Ex Dicrurus hottentottus brevirostris : 3♂, 3♀, Pang Nam Un , Bun Yun, Nan Province, Thailand, 20 Jan. 1953, R . E. Elbel & H.G. Deignan, RE-2101, RT-B-17718 ( BPBM); 1♂, 1♀, Pangla , Lampang Province, Thailand, 5 Feb. 1953, R . E. Elbel & H.G. Deignan, RE-2244, RT-B-17754 ( BPBM) .
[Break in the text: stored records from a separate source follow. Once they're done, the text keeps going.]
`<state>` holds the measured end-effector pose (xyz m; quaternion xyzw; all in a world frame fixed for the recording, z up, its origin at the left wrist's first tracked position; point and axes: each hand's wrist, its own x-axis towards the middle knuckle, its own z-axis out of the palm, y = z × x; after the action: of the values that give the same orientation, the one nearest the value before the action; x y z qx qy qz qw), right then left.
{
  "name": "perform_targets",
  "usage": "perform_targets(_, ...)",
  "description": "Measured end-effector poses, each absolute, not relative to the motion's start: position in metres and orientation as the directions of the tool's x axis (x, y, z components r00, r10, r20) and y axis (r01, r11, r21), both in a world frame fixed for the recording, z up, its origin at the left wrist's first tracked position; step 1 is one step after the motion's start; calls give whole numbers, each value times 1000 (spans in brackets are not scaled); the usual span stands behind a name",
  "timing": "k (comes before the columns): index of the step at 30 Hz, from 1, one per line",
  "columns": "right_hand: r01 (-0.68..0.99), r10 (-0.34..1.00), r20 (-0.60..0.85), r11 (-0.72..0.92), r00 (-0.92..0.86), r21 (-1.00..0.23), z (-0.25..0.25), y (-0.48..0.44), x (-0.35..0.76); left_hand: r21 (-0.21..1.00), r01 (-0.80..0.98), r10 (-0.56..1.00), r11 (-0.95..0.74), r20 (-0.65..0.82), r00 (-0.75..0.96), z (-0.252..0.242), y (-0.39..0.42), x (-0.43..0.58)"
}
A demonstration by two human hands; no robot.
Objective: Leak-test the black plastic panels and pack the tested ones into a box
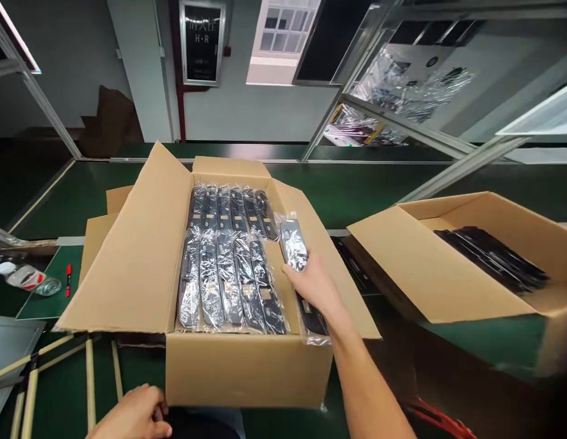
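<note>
An open cardboard box (128,268) sits in front of me, filled with several dark flat parts in clear plastic bags (228,274), laid in two rows. My right hand (315,286) is closed round one more bagged dark part (295,247) over the box's right side, beside the packed rows. My left hand (135,414) is at the bottom edge of the view, below the box's front wall, its fingers curled; what it touches is hidden.
A second open cardboard box (425,274) holding bare dark parts (494,259) stands at the right. A plastic bottle (30,279) and a red pen (68,279) lie at the left. Metal shelving (402,116) with bagged goods rises behind.
</note>
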<state>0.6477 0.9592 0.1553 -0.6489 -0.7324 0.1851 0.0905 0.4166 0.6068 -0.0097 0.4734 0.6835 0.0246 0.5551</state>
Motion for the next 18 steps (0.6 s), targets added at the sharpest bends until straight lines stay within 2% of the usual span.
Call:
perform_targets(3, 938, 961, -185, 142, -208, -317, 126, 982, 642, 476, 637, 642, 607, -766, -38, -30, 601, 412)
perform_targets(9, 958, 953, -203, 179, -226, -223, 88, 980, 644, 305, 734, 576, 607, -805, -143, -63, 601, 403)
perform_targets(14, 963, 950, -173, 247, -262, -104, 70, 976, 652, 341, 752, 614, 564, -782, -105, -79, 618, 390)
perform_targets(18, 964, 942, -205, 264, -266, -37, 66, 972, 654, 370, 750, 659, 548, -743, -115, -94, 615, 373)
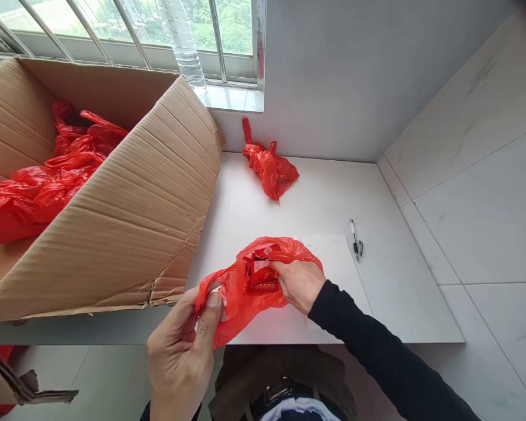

Remarks. In the phylogeny of Bush et al. (2016), Guimaraesiella latitemporalis was represented by two specimens from the type host, as well as one specimen from Liocichla phoenicea (Gould, 1837) , but we have not examined any other Guimaraesiella from L. phoenicea . Although no data are available on whether the two host species occur in the same mixed-species foraging flocks, other species of Dicrurus and Liocichla are known to flock together ( Chen & Hsieh 2002), which may provide opportunities for lice to exchange hosts. We do not include L. phoenicea as a host of G. latitemporalis until more samples confirm that this host-louse association is natural and regular.